# Task to complete
Pictures aside, every line of the listing should be given again exactly.

# Recorded information
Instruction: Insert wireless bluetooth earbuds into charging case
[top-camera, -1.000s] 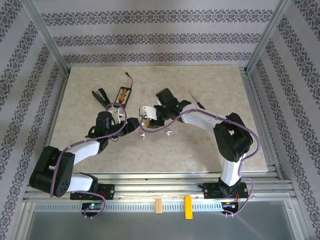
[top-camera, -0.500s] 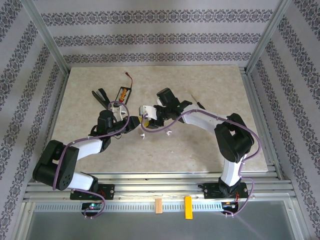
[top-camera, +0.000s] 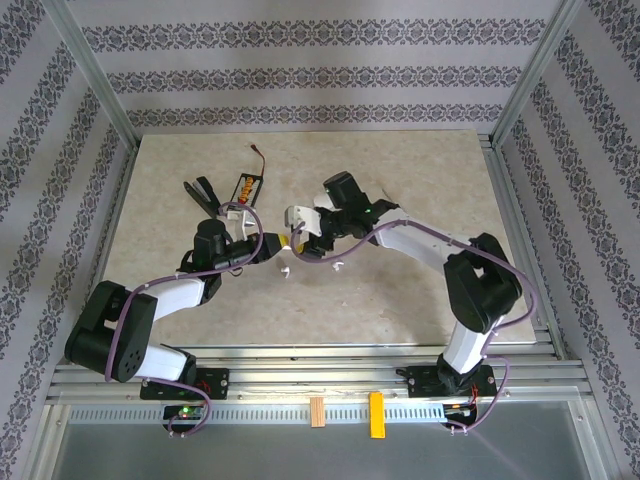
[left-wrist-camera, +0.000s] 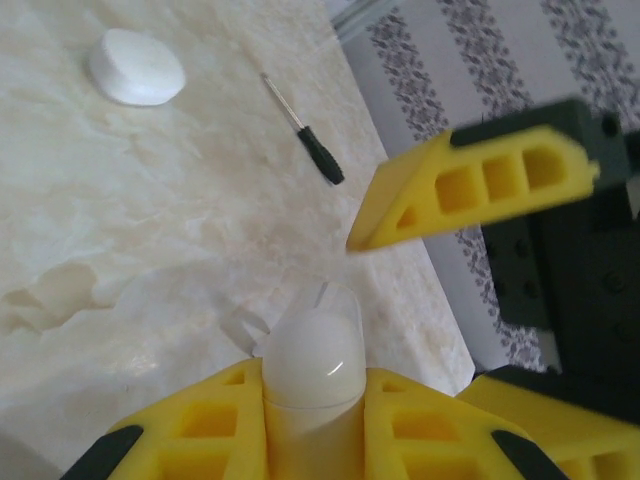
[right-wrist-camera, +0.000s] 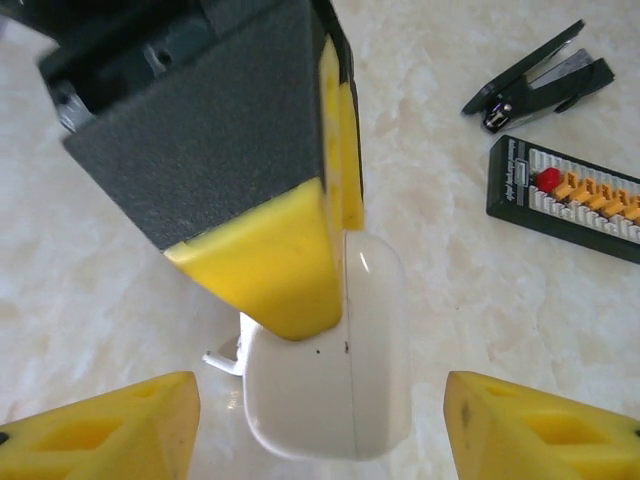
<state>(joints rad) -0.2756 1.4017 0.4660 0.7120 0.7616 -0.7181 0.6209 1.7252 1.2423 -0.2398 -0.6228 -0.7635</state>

# Task response
Instruction: Insert wireless bluetooth earbuds into charging case
[top-camera, -1.000s] 
[top-camera, -0.500s] 
[top-camera, +0.000s] 
[left-wrist-camera, +0.000s] 
[right-wrist-camera, +0.000s] 
<state>(joints rad) -0.2756 1.4017 0.4660 0.7120 0.7616 -0.7181 0.6209 1.7252 1.2423 -0.2398 -0.6228 -0.7635</state>

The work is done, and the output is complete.